Pandas¶

(If you're using the code files, please open pandas_lessons.py)

The importance of data preprocessing¶

Data preprocessing (also called data wrangling, cleaning, scrubbing, etc) is the most important thing you will do with your data because it sets the stage for the analysis part of your data analysis workflow. The preprocessing you do largely depends on what kind of data you have, what sort of analysis you'll be doing with your data, and what you intend to do with the results.

Preprocessing is also a process for getting to know your data, and can answer questions such as these (and more):

What kind of data are you working with?
Is it categorical, continuous, or a mix of both?
What's the distribution of features in your dataset?
What sort of wrangling do you have to do?
Do you have any missing data?
Do you need to remove missing data?
Do you need only a subset of your data?
Do you need more data?
Or less?

The questions you'll have to answer are, again, dependent upon the data that you're working with, and preprocessing can be a way to figure that out.

What is Pandas?¶

Pandas is by far my favorite preprocessing tool. It's a data wrangling/modeling/analysis tool that is similar to R and Excel; in fact, the DataFrame data structure in Pandas was named after the DataFrame in R. Pandas comes with several easy-to-use data structures, two of which (the Series and the DataFrame) I'll be covering here.

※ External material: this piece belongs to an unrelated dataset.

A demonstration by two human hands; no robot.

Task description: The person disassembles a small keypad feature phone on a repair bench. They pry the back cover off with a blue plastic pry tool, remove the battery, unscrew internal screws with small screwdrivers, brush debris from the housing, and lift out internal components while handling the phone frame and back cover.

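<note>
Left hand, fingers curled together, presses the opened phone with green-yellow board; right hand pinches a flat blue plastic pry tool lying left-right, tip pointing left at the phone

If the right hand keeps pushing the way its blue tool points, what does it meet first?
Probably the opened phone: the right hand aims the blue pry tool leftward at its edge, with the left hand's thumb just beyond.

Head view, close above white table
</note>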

I'll also be covering a bunch of different wrangling tools, as well as a couple of analysis tools.

Why Pandas?¶

So, why would you want to use Python, as opposed to tools like R and Excel? I like to use it because I like to keep everything in Python, from start to finish. It just makes it easier if I don't have to switch back and forth between other tools. Also, if I have to build in preprocessing as part of a production system, which I've had to do at my job, it makes sense to just do it in Python from the beginning.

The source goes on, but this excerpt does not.